Sponsored equine nutrition content spotlights tailored supplements
Equine media outlets are continuing to package horse nutrition guidance as sponsored, password-protected content, with recent examples from Equus and The Horse focused on “best vitamin and mineral supplements for horses,” plus a separate Equus item on how an equine nutritionist can help. The Equus article tied to Mad Barn was published March 25, 2026, and describes supplement selection as a matter of balancing a horse’s diet by age, health status, and workload, while the related Sentinel-backed article signals a parallel push toward nutritionist-guided feeding decisions. Because the articles are protected, the full recommendations aren’t publicly visible, but the framing aligns with broader equine guidance from AAEP and veterinary references that stress individualized supplementation rather than blanket use. (equusmagazine.com)

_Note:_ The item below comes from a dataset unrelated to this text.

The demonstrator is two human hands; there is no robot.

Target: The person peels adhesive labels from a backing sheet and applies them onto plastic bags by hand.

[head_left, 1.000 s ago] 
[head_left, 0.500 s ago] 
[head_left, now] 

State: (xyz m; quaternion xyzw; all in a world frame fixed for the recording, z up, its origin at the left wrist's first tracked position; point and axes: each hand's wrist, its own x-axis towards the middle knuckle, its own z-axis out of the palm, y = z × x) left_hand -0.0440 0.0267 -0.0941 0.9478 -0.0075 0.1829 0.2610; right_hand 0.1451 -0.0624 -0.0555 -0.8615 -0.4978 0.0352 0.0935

Why it matters: For veterinary professionals, the takeaway isn’t that a new clinical guideline has dropped, but that supplement decision-making is increasingly being shaped by branded educational content aimed at pet parents and horse caretakers. That matters in practice because trace mineral needs can vary with forage, geography, life stage, and workload, and oversupplementation remains a real concern, especially with nutrients such as selenium and fat-soluble vitamins. AAEP’s horse-owner guidance explicitly advises consulting a veterinarian before adding supplements, and Merck notes that nutrient requirements and risk profiles differ by physiologic state and activity level. (aaep.org)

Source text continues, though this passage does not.